**Problem to work on:** Transcribe each line of the records below exactly, excluding any embedded images.

+++

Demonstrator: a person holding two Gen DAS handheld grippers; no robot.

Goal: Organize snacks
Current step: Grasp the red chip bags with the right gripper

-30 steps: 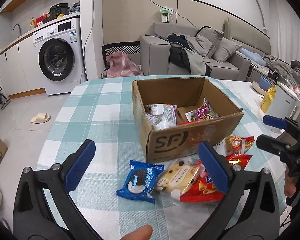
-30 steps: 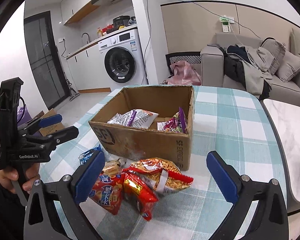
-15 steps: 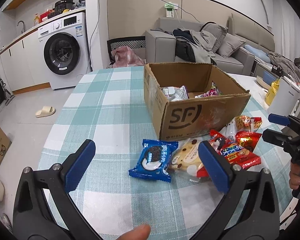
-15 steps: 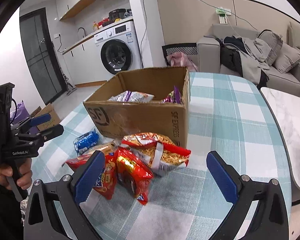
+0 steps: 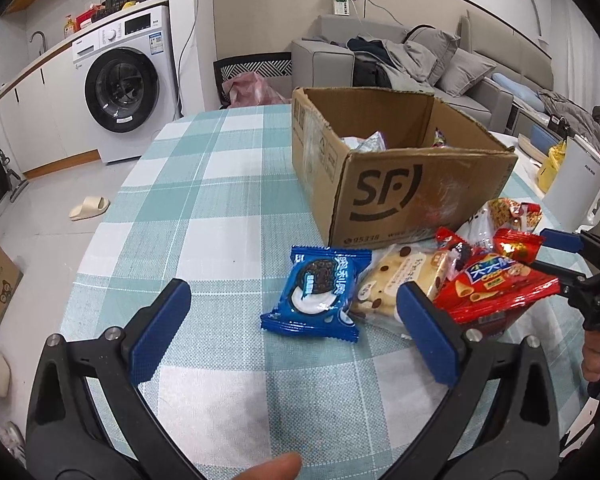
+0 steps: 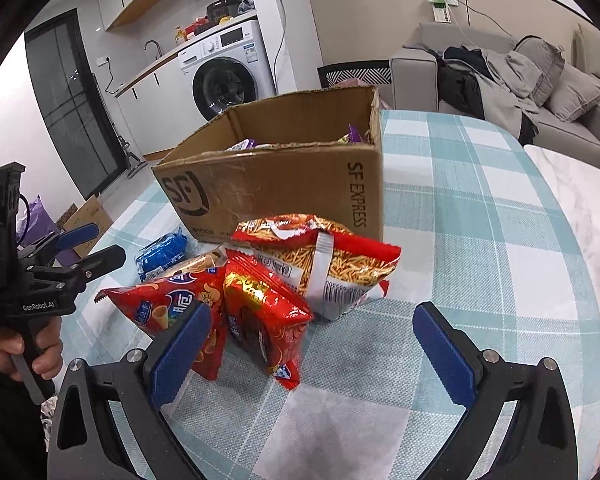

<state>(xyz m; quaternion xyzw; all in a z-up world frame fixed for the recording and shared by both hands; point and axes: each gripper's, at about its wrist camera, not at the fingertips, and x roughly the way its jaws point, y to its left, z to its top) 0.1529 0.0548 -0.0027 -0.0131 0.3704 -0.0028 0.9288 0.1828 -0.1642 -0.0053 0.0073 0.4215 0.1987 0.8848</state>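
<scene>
Two grippers hover over the teal-and-white checked tablecloth (image 5: 228,208), both with their blue-padded jaws spread wide and nothing between them. The left gripper (image 5: 290,332) sits at six o'clock of the left wrist view, with the blue cookie packet (image 5: 320,290) just ahead at twelve o'clock of its gap. Touching that packet's right edge lies a cream chocolate-chip cake wrapper (image 5: 400,280), and at three o'clock of that a red crinkled snack bag (image 5: 500,286). The open brown cardboard box marked SF (image 6: 284,184) stands beyond the pile, toward one o'clock, with several packets inside it. In the right wrist view the right gripper (image 6: 312,352) frames a small red foil packet (image 6: 264,316); a red bag of thin sticks (image 6: 324,264) leans behind it, close against the box front.
</scene>
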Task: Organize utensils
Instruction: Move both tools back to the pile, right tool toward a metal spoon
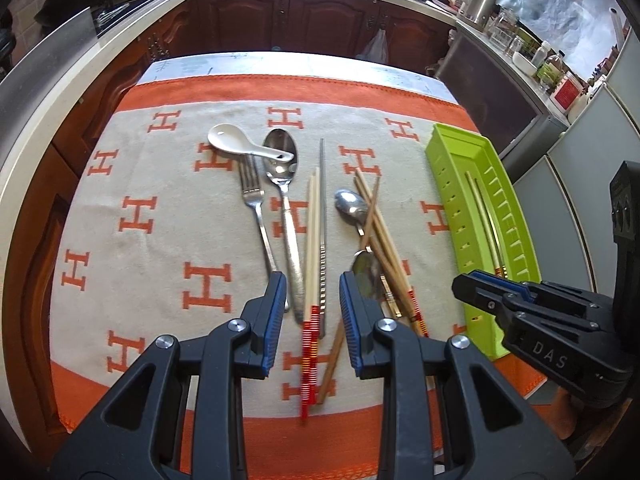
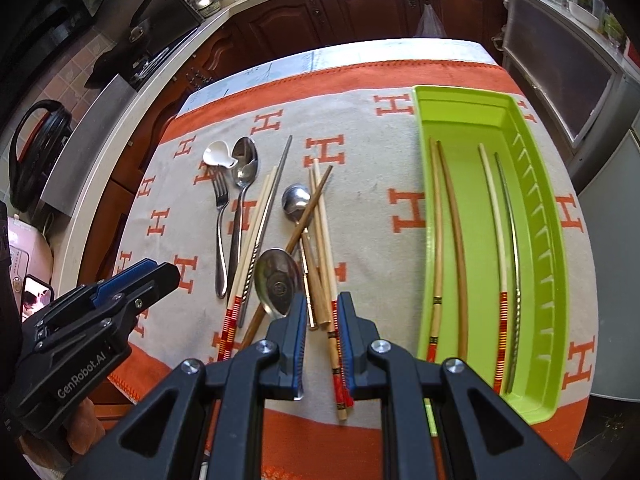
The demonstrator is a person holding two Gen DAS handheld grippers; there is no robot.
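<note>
1. Nearest in the left wrist view: left gripper [image 1: 313, 312], black with blue pads, jaws apart, poised above a pale chopstick with a red-and-white striped end [image 1: 310, 280] and gripping nothing.
2. Nearest in the right wrist view: right gripper [image 2: 322, 334], same black and blue build, jaws apart, straddling a bamboo chopstick with a red-and-black patterned end [image 2: 335, 356] without clamping it.
3. Beneath both: cream and orange cloth printed with orange H letters [image 1: 160, 184], spread over the table.
4. Mid-cloth, a loose pile: two steel spoons [image 2: 280, 280] tangled with several brown and bamboo chopsticks [image 2: 320, 216].
5. Left of the pile, lying lengthwise: thin grey metal chopstick [image 1: 322, 200], large steel spoon with a textured handle [image 1: 282, 172], steel fork [image 1: 256, 208].
6. Farther back: white ceramic soup spoon [image 1: 240, 144], handle resting across the large spoon's bowl.
7. At the cloth's right side: long lime-green plastic tray [image 2: 540, 240], holding four chopsticks laid lengthwise, two brownish, one pale with striped end, one metal.
8. Beyond the table: dark wooden kitchen cabinets [image 1: 288, 20] under a pale countertop.
</note>
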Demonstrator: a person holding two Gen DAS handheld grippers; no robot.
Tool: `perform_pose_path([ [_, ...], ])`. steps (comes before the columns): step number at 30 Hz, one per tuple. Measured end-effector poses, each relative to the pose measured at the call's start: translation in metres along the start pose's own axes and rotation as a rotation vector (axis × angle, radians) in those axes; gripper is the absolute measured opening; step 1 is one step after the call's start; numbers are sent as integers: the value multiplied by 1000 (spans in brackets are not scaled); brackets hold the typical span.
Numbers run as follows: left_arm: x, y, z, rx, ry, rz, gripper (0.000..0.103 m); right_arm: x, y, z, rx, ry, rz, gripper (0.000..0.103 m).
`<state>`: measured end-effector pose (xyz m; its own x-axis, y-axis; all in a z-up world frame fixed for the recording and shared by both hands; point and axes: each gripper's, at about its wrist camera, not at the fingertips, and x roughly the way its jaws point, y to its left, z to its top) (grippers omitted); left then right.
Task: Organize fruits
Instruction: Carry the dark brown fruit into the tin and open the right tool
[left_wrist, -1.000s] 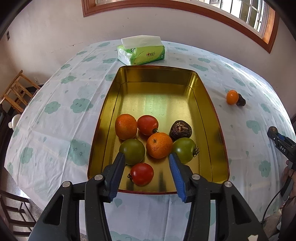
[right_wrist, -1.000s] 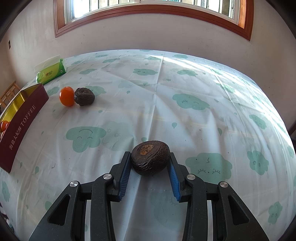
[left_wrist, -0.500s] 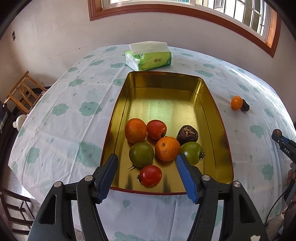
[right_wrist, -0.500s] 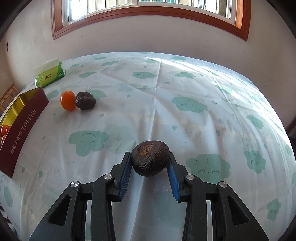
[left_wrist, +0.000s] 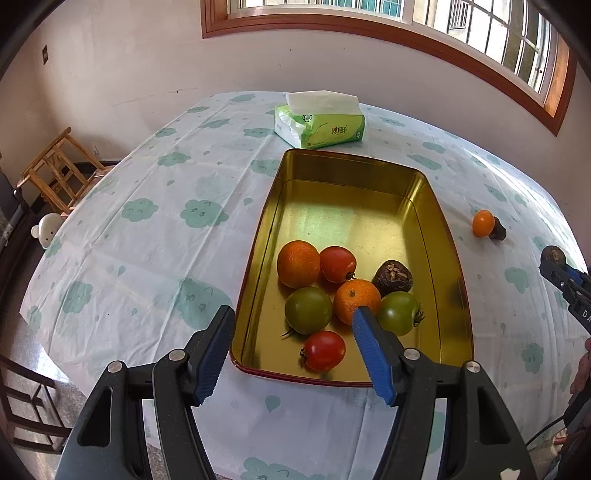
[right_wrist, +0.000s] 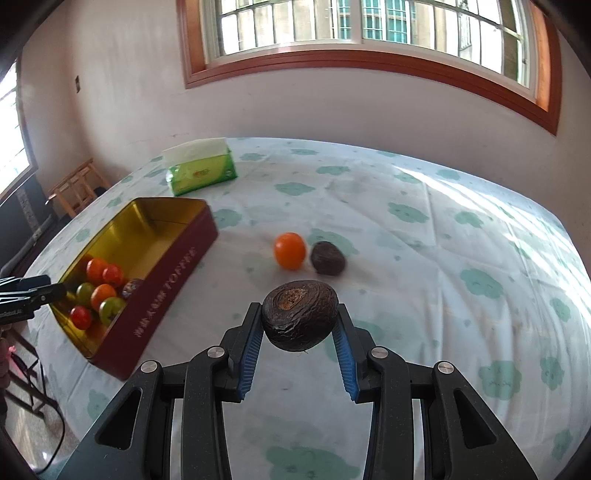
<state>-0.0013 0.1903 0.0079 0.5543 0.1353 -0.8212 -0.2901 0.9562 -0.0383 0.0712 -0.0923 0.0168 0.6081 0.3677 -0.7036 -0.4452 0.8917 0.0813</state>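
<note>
While left fingers (left_wrist: 221, 328) gape empty, right fingers (right_wrist: 255, 332) clamp the wrinkled dark fruit (right_wrist: 300, 314)

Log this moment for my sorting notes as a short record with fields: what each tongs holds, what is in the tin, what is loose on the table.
right tongs: shut on dark wrinkled fruit, off the tablecloth
left tongs: open, empty, over near end of tin
tin: seven fruits, all at near end
loose on tablecloth: small orange fruit, second dark fruit
other: tissue pack beyond tin
</note>
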Motion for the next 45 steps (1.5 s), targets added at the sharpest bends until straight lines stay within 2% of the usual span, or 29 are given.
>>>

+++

**Task result:**
Demonstrator: a person holding two Gen DAS handheld grippers; no robot.

Goal: Organize snacks
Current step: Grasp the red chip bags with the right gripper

-30 steps: 
-30 steps: 
-15 steps: 
-15 steps: 
+0 steps: 
+0 steps: 

<state>(xyz m; quaternion xyzw; all in a z-up world frame fixed for the recording and shared by both hands; point and axes: each gripper's, at about its wrist camera, not at the fingertips, and x roughly the way its jaws point, y to its left, z to its top) 0.1529 0.0548 -0.0027 -0.0131 0.3704 -0.0028 0.9288 0.1828 -0.1642 -0.0053 0.0073 0.4215 0.1987 0.8848</state>
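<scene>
Two grippers hover over the teal-and-white checked tablecloth (image 5: 228,208), both with their blue-padded jaws spread wide and nothing between them. The left gripper (image 5: 290,332) sits at six o'clock of the left wrist view, with the blue cookie packet (image 5: 320,290) just ahead at twelve o'clock of its gap. Touching that packet's right edge lies a cream chocolate-chip cake wrapper (image 5: 400,280), and at three o'clock of that a red crinkled snack bag (image 5: 500,286). The open brown cardboard box marked SF (image 6: 284,184) stands beyond the pile, toward one o'clock, with several packets inside it. In the right wrist view the right gripper (image 6: 312,352) frames a small red foil packet (image 6: 264,316); a red bag of thin sticks (image 6: 324,264) leans behind it, close against the box front.
</scene>
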Task: Organize utensils
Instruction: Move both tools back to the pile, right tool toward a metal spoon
The demonstrator is a person holding two Gen DAS handheld grippers; there is no robot.
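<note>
1. Nearest in the left wrist view: left gripper [image 1: 313, 312], black with blue pads, jaws apart, poised above a pale chopstick with a red-and-white striped end [image 1: 310, 280] and gripping nothing.
2. Nearest in the right wrist view: right gripper [image 2: 322, 334], same black and blue build, jaws apart, straddling a bamboo chopstick with a red-and-black patterned end [image 2: 335, 356] without clamping it.
3. Beneath both: cream and orange cloth printed with orange H letters [image 1: 160, 184], spread over the table.
4. Mid-cloth, a loose pile: two steel spoons [image 2: 280, 280] tangled with several brown and bamboo chopsticks [image 2: 320, 216].
5. Left of the pile, lying lengthwise: thin grey metal chopstick [image 1: 322, 200], large steel spoon with a textured handle [image 1: 282, 172], steel fork [image 1: 256, 208].
6. Farther back: white ceramic soup spoon [image 1: 240, 144], handle resting across the large spoon's bowl.
7. At the cloth's right side: long lime-green plastic tray [image 2: 540, 240], holding four chopsticks laid lengthwise, two brownish, one pale with striped end, one metal.
8. Beyond the table: dark wooden kitchen cabinets [image 1: 288, 20] under a pale countertop.
</note>
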Demonstrator: a person holding two Gen DAS handheld grippers; no robot.
Tool: `perform_pose_path([ [_, ...], ])`. steps (comes before the columns): step number at 30 Hz, one per tuple. Measured end-effector poses, each relative to the pose measured at the call's start: translation in metres along the start pose's own axes and rotation as a rotation vector (axis × angle, radians) in those axes; gripper is the absolute measured opening; step 1 is one step after the call's start; numbers are sent as integers: the value multiplied by 1000 (spans in brackets are not scaled); brackets hold the typical span.
Numbers run as follows: left_arm: x, y, z, rx, ry, rz, gripper (0.000..0.103 m); right_arm: x, y, z, rx, ry, rz, gripper (0.000..0.103 m).
`<state>`: measured end-effector pose (xyz m; its own x-axis, y-axis; all in a z-up world frame fixed for the recording and shared by both hands; point and axes: each gripper's, at about its wrist camera, not at the fingertips, and x roughly the way its jaws point, y to its left, z to its top) (grippers omitted); left then right.
Task: Organize fruits
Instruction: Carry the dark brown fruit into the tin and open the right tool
[left_wrist, -1.000s] 
[right_wrist, -1.000s] 
[left_wrist, -0.500s] 
[right_wrist, -0.500s] 
[left_wrist, +0.000s] 
[right_wrist, +0.000s] 
<state>-0.0013 0.1903 0.0079 0.5543 0.1353 -0.8212 -0.2901 0.9562 -0.0383 0.0712 -0.0923 0.0168 0.6081 0.3677 -0.7036 -0.4452 0.8917 0.0813</state>
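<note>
While left fingers (left_wrist: 221, 328) gape empty, right fingers (right_wrist: 255, 332) clamp the wrinkled dark fruit (right_wrist: 300, 314)

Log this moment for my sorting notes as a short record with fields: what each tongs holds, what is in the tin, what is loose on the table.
right tongs: shut on dark wrinkled fruit, off the tablecloth
left tongs: open, empty, over near end of tin
tin: seven fruits, all at near end
loose on tablecloth: small orange fruit, second dark fruit
other: tissue pack beyond tin
</note>
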Motion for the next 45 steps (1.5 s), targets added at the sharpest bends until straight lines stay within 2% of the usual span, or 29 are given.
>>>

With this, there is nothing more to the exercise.